Reconstruire le parti communiste. Unir la gauche. Battre les droites.

Je suis heureux de participer à ce qui pourrait être une relance voire un nouveau début de la présence communiste dans notre pays. Quand, il y a vingt ans fut créé Rifondazione Comunista, le climat idéologique était bien différent de celui d’aujourd’hui. Il y a vingt ans à Washington les idéologues les plus emphatiques proclamaient que l’histoire était finie : en tous cas le capitalisme avait triomphé et les communistes avaient eu le tort de se tenir du mauvais côté, et même du côté criminel de l’histoire. Nous savons aujourd’hui que ces certitudes et ses mythologies avaient fait brèche même dans le groupe dirigeant de Rifondazione Comunista. On a ainsi assisté au spectacle grotesque dans lequel un leader de tout premier plan (1) a déployé tout son talent oratoire pour démontrer que les communistes avaient toujours eu tort et avaient toujours provoqué des catastrophes en Russie comme en Italie ; et continuaient à avoir tort en Chine comme au Vietnam et, en dernière analyse même à Cuba ; on comprend bien l’enthousiasme de la presse bourgeoise pour ce prophète, pour ce don venu du Ciel. Mais nous connaissons tous le résultat final.

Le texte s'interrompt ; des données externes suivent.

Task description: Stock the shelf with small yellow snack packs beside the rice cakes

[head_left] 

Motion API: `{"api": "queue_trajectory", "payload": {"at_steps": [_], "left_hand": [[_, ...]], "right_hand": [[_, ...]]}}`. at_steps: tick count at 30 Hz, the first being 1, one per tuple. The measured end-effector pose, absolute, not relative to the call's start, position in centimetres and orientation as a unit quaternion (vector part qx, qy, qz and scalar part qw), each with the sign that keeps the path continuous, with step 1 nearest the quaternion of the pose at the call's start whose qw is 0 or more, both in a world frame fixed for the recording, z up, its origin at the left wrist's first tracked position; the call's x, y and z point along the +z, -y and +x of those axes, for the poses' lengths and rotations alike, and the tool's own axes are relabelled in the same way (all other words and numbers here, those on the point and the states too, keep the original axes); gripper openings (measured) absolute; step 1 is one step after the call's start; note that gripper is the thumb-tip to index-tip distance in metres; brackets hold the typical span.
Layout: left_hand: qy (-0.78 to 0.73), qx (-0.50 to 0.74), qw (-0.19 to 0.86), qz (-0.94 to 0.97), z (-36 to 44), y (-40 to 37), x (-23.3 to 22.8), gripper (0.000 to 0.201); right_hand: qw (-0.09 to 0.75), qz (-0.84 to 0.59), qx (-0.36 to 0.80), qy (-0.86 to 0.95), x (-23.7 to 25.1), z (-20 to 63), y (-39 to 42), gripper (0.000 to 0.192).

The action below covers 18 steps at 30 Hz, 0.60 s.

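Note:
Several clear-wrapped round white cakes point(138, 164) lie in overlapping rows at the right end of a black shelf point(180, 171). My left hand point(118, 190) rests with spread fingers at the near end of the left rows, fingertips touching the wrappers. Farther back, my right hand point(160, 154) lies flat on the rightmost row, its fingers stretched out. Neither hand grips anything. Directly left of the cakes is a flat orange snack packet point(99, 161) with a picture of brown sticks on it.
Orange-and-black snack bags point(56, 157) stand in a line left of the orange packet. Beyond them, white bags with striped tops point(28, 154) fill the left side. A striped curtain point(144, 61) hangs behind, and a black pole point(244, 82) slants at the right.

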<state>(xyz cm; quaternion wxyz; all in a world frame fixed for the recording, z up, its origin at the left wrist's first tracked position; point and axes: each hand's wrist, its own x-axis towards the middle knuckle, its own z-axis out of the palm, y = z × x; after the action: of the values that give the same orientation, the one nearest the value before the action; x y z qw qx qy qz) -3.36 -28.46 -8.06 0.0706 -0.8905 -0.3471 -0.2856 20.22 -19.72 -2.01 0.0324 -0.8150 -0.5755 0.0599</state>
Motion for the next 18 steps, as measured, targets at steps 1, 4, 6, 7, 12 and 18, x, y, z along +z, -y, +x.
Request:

Ca a été un désastre : pour la première fois dans l’histoire de notre république les communistes sont sans représentation au parlement. Pire. Priver les classes laborieuses de leur histoire signifiait les priver aussi de leur capacité à s’orienter dans le présent. Les classes laborieuses peinent aujourd’hui à organiser une résistance efficace à un moment où la République fondée sur le travail (2) se transforme en république fondée sur le licenciement arbitraire, sur le privilège de la richesse, sur la corruption, sur la vénalité des charges publiques. Et, malheureusement, quasiment inexistante a été jusqu’ici la résistance opposée au processus par lequel la République qui répudie la guerre (3) se transforme en république qui participe aux plus infâmes guerres coloniales. C’est avec ce désastre derrière nous que nous nous engageons aujourd’hui dans la relance du projet communiste.

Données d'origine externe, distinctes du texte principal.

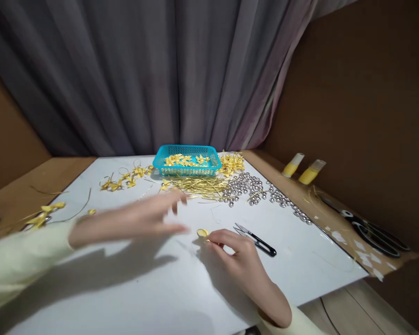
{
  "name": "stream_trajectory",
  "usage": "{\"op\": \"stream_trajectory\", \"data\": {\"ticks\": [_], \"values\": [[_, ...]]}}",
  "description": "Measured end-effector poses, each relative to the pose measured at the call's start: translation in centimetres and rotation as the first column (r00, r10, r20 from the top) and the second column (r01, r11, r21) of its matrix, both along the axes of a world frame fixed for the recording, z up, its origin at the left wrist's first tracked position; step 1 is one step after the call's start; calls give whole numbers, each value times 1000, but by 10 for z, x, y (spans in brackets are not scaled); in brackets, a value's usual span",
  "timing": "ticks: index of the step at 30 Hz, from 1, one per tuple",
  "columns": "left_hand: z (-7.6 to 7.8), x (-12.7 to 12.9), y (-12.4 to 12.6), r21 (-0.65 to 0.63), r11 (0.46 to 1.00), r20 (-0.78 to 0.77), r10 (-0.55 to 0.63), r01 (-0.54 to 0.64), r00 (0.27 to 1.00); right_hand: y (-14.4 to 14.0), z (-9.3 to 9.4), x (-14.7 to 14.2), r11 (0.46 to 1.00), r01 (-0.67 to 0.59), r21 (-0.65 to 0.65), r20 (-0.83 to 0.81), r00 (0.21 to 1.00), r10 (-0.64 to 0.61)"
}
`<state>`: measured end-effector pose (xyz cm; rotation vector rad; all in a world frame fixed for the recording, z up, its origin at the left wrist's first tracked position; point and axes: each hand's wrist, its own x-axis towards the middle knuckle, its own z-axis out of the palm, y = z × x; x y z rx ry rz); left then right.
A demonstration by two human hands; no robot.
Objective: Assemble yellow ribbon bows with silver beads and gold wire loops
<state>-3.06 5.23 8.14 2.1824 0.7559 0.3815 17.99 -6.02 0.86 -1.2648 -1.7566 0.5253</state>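
My right hand (242,258) pinches a small round yellow piece (203,232) with a ring-like rim between thumb and fingertips, just above the white board. Blurred by motion, my left hand (136,214) reaches over the board with thumb and fingers apart and nothing seen in it. Beyond its fingertips lies a bundle of gold wires (204,186). Thread snips (256,240) with black handles rest just right of my right hand. Small shiny metal pieces (244,186) are spread to the right of the wires.
Yellow ribbon flowers partly fill a turquoise basket (157,160) at the back. More flowers (232,163) lie beside it, and others (125,179) at left. Two bottles with yellow contents (292,165) (311,172) and large black scissors (373,235) lie along the right side, near paper scraps.
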Motion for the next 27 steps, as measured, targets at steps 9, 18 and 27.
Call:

De cela il y a un besoin urgent. Et ce n’est pas un besoin éprouvé seulement par les communistes. Nous voyons ce qu’il arrive aujourd’hui dans le pays qui, il y a à peine plus de vingt ans, avait vu la proclamation de la fin de l’histoire. Les rues sont pleines de manifestants qui crient leur indignation contre Wall Street. Les pancartes ne se bornent pas à dénoncer les conséquences de la crise, c’est-à -dire le chômage, la précarité, la faim, la polarisation croissante de richesse et pauvreté. Ces pancartes vont au-delà  : elles dénoncent le poids décisif de la richesse dans la vie politique étasunienne, et démasquent de fait le mythe de la démocratie américaine. Ce qui dicte la loi dans la république nord-américaine est en réalité la grande finance, c’est Wall Street ; voilà ce que crient les manifestants. Et certaines pancartes vont au-delà , et hurlent la rage non seulement contre Wall Street mais aussi contre War Street. C’est-à -dire que le quartier de la haute finance est identifié comme étant en même temps le quartier de la guerre et du déchaînement de la guerre. Emerge ainsi ou commence à émerger la conscience du rapport entre capitalisme et impérialisme.

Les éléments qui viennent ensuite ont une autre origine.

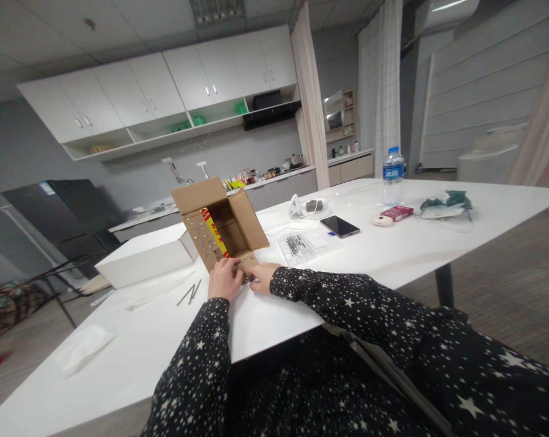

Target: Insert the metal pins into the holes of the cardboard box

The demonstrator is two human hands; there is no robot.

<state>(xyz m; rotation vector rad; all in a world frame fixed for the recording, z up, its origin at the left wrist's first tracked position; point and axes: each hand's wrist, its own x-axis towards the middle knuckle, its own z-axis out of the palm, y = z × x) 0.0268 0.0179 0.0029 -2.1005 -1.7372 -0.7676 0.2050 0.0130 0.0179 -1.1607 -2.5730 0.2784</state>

Oui, le capitalisme porte en même temps des crises économiques dévastatrices et des guerres infâmes. Une fois de plus les masses populaires et les communistes se trouvent en devoir d’affronter la crise du capitalisme et sa politique de guerre. Pour des raisons de temps je ne m’arrêterai que sur ce deuxième point. La fin de l’engagement de l’OTAN en Libye n’est pas la fin de la guerre au Moyen-Orient. Les guerres contre la Syrie et l’Iran sont déjà en préparation. Ces guerres, même, ont de fait déjà commencé. La puissance de feu multimédiatique avec laquelle l’Occident essaie d’isoler, de criminaliser, d’étrangler et de déstabiliser ces deux pays est prête à se transformer en une puissance de feu véritable, à base de missiles et de bombes. Et nous communistes devons dès à présent faire entendre notre voix. Si nous attendions le déclenchement des hostilités nous ne serions à la hauteur ni du mouvement communiste ni du mouvement antimilitariste, et nous ne serions pas les héritiers de Lénine et de Liebknecht. Nous devons dès à présent organiser des manifestations contre la guerre et contre les préparatifs de guerre ; dès à présent nous devons clarifier le fait que la position à l’égard de la guerre est un critère essentiel pour définir la discrimination entre alliés potentiels et adversaires irréductibles.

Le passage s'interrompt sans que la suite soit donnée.